As we approach the final fifteen percent of our lives, we are going to experience the deaths of many friends and loved ones. We are also going to have to confront the approach of our own death. I highly recommend studying books on hospice care that describe some of the wonderful ways hospice workers can give care to dying people. My own fear of death and my fear of being unable to properly care for a dying person diminished greatly when I read some of the amazing stories told in the following books: Dying Well; Final Gifts; Final Journeys; Perfect Endings; and Wisdom of Dying. I learned from these books that this final stage of life can be wonderful and amazingly fulfilling. Those of us in the final fifteen percent of life may have fifteen or twenty years (or more) left before we leave this world, but we have friends and loved ones who don’t have that long and we need to learn how to help care for them and how to ultimately make certain that we receive good care when it is our turn to go. And, yes, I am going to have to file this posting under the category called “My Children Think I’m Morbid,” but I feel I am just a practical person who recognizes the inevitability of the fact that life here on Earth does come to an end at some point. I am determined to make the most of the remaining time I am here and to try to help others do the same.
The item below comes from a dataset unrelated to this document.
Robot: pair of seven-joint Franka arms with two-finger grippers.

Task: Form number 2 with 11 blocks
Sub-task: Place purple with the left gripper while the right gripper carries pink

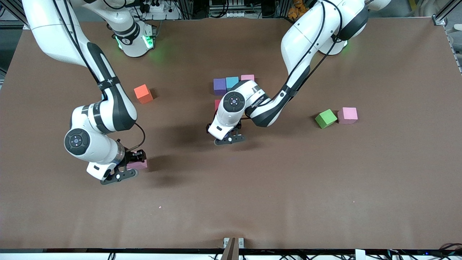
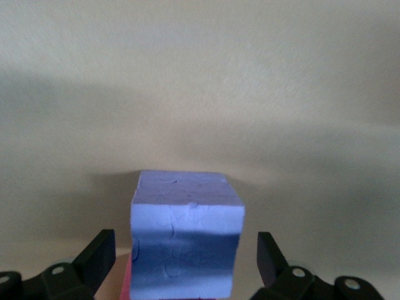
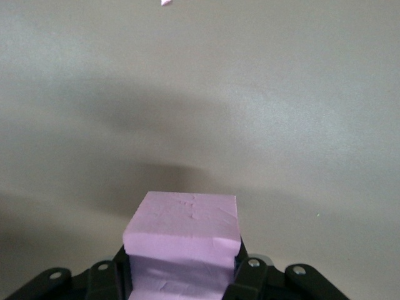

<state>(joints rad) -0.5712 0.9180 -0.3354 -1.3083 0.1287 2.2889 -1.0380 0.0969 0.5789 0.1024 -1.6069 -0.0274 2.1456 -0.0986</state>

I called this post The Dark Side of Caregiving because I got the idea for researching and writing it when I was having a particularly bad day as a caregiver. On the day I decided to write this post, I was feeling isolated by my husband’s house-bound condition; I was feeling discouraged about my care giving skills; and I was depressed because I saw no end to the stress of providing care. When I made the decision to address this “dark side,” and began the process of doing some research and beginning to try to express my feelings on the subject, of course, my depression began to lift. As I thought back to a lifetime of giving and receiving care, I had many realizations about what had gone wrong but also about what had gone right. My perspective on the issues returned and the feeling of isolation also lifted as I began to communicate with others through my writing. I would love to hear from others about their experiences and how they lift their own spirits when the dark side overwhelms them.